### [Requirement]
With the pictures excluded, reproduce all of the data exactly.

### [Provided material]
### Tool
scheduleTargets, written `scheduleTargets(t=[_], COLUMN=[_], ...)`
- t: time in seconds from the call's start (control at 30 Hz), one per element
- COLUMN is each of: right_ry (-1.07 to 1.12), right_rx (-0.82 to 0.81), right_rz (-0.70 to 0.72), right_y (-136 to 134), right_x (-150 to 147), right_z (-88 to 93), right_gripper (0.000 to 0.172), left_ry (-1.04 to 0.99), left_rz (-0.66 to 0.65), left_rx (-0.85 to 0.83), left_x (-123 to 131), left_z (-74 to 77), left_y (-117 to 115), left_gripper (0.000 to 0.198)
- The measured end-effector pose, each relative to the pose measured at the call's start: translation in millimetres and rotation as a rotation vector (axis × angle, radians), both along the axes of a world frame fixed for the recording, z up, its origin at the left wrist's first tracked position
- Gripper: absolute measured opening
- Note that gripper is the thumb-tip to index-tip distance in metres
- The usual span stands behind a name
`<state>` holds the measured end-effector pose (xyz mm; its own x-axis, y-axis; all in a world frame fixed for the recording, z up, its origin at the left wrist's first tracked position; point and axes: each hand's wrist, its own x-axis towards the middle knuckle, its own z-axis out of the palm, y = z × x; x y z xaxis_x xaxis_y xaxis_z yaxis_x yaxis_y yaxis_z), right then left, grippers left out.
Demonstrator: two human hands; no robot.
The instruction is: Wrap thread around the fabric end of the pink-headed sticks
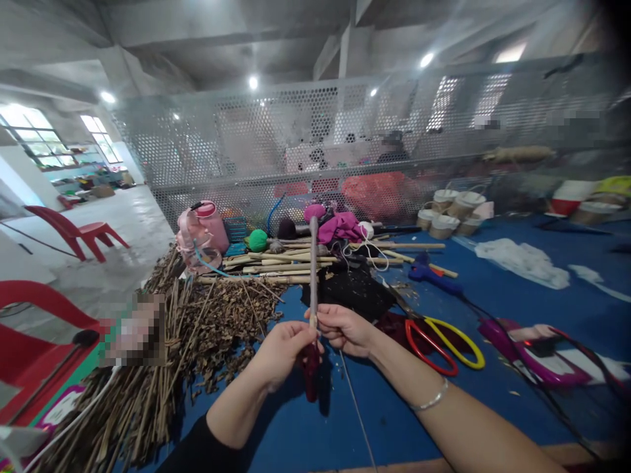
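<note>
A long pale stick (314,269) points away from me over the table, a dark red piece (311,378) at its near end. My left hand (280,351) is closed around it just above the dark red part, thumb on top. From the other side, my right hand (348,328) pinches the stick at the same place, its fingertips partly hidden. Beyond the hands lies a piece of black cloth (355,289). Scissors (438,341) with one red and one yellow handle rest to the right of my right hand.
Dry stalks and brown leaves (221,322) are heaped on the left. Peeled sticks (286,263), a green yarn ball (257,240) and pink jug (211,226) stand behind. A blue glue gun (434,274), white fluff (522,261) and a purple device (537,361) lie right. A perforated metal screen (266,131) closes the back.
</note>
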<state>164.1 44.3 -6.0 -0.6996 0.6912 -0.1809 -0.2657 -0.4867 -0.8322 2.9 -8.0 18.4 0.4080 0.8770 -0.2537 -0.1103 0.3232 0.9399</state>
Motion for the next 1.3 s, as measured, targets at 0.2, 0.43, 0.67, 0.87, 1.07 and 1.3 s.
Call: scheduleTargets(t=[0.2, 0.43, 0.67, 0.87, 1.07, 1.3], right_ry=[-0.108, -0.096, -0.035, -0.164, -0.056, -0.084], right_rx=[0.014, 0.019, -0.005, 0.063, 0.015, 0.049], right_rz=[-0.052, -0.042, -0.014, -0.091, -0.009, -0.036], right_y=[-1.4, -4.0, -0.2, -1.9, -2.4, -4.3], right_x=[-8.0, -11.2, -9.9, -17.2, -12.0, -15.0], right_z=[-7.4, -7.8, -4.9, -9.8, -5.9, -4.3], right_gripper=[0.031, 0.032, 0.031, 0.032, 0.032, 0.033], left_ry=[0.265, 0.365, 0.015, 0.398, 0.182, 0.038], left_rz=[0.080, 0.147, 0.075, 0.155, 0.085, 0.014], left_rx=[0.075, 0.200, -0.069, 0.142, 0.085, -0.049], left_x=[-2.4, -6.0, -1.8, -7.2, -9.5, -6.6], left_z=[-14.0, -13.2, -4.5, -12.7, -10.7, -10.1], left_y=[1.3, 5.1, 1.3, 3.2, 3.7, -3.2], left_gripper=[0.038, 0.038, 0.044, 0.047, 0.044, 0.040])
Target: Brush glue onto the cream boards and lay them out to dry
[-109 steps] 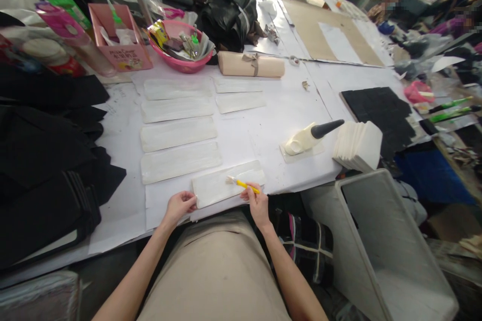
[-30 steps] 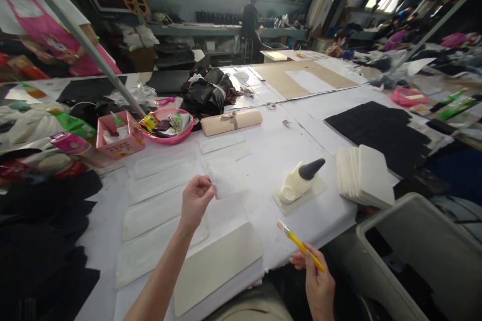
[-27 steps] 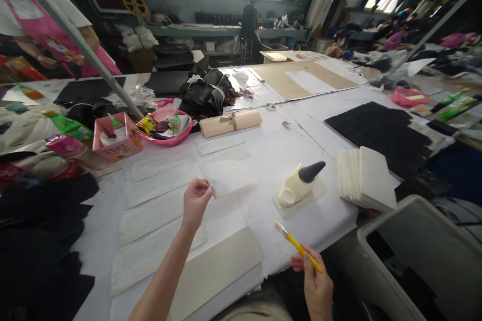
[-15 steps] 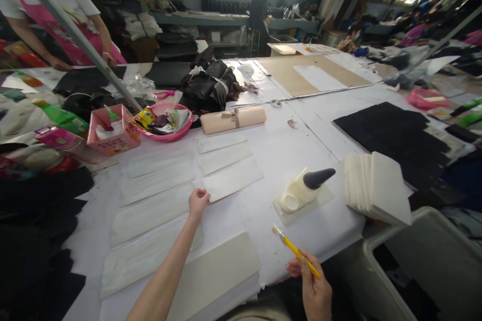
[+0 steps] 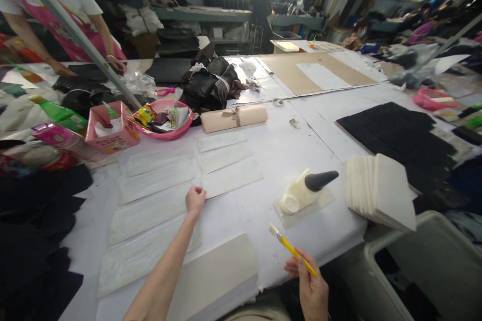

### [Answer below]
### Tool
scheduleTargets, written `scheduleTargets(t=[_], COLUMN=[_], ...)`
- t: time in seconds from the call's start (control at 30 Hz), one per element
- COLUMN is each of: right_ry (-1.07 to 1.12), right_rx (-0.82 to 0.81), right_rz (-0.70 to 0.72), right_y (-136 to 134), right_x (-150 to 147), right_z (-88 to 93), right_gripper (0.000 to 0.172), left_ry (-1.04 to 0.99), left_rz (-0.66 to 0.65), left_rx (-0.85 to 0.83), left_x (-123 to 131), left_z (-74 to 77), left_y (-117 to 115), left_gripper (0.000 to 0.198)
- The measured end-effector pose, each relative to the pose measured at the call's start: translation in millimetres and rotation as a rotation vector (axis × angle, radians), both along the axes of a world frame fixed for the recording, z up, its origin at the left wrist's first tracked position
- Gripper: absolute measured opening
- Note that gripper is the thumb-tip to index-tip distance in metres
- The usual span stands behind a name
`<state>` holds the measured end-effector pose (xyz mm; its own x-axis, y-axis; all in a world frame fixed for the recording, z up, its origin at the left wrist's first tracked position; point and axes: each hand's wrist, its own x-axis towards the middle knuckle, its own z-axis out of the palm, y = z × x; x y z xaxis_x xaxis_y xaxis_z yaxis_x yaxis_y yaxis_z), right then left, grippers left out.
Demonstrator: two human hands; no robot.
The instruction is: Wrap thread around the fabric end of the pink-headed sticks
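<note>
A long pale stick (314,269) points away from me over the table, a dark red piece (311,378) at its near end. My left hand (280,351) is closed around it just above the dark red part, thumb on top. From the other side, my right hand (348,328) pinches the stick at the same place, its fingertips partly hidden. Beyond the hands lies a piece of black cloth (355,289). Scissors (438,341) with one red and one yellow handle rest to the right of my right hand.
Dry stalks and brown leaves (221,322) are heaped on the left. Peeled sticks (286,263), a green yarn ball (257,240) and pink jug (211,226) stand behind. A blue glue gun (434,274), white fluff (522,261) and a purple device (537,361) lie right. A perforated metal screen (266,131) closes the back.
</note>
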<state>164.1 44.3 -6.0 -0.6996 0.6912 -0.1809 -0.2657 -0.4867 -0.8322 2.9 -8.0 18.4 0.4080 0.8770 -0.2537 -0.1103 0.3232 0.9399</state>
Motion for the next 1.3 s, as measured, targets at 0.2, 0.43, 0.67, 0.87, 1.07 and 1.3 s.
Call: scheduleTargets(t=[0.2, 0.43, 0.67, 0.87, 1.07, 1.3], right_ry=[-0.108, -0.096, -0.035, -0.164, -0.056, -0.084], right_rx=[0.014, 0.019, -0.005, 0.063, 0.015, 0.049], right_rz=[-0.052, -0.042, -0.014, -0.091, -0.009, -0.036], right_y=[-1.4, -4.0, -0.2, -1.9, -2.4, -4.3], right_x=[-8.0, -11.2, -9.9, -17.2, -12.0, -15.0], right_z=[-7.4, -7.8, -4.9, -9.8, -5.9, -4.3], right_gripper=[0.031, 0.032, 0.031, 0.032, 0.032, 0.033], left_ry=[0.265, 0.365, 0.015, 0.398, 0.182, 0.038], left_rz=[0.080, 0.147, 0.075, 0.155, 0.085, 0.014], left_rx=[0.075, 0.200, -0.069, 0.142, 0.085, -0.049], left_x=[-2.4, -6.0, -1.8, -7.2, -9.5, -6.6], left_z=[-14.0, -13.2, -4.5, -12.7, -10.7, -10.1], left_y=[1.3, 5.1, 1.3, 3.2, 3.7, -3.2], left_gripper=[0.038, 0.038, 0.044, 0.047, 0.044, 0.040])
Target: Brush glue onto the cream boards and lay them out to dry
[-109 steps] 
[-30 steps] 
[-27 steps] 
[-15 steps] 
[+0 steps] 

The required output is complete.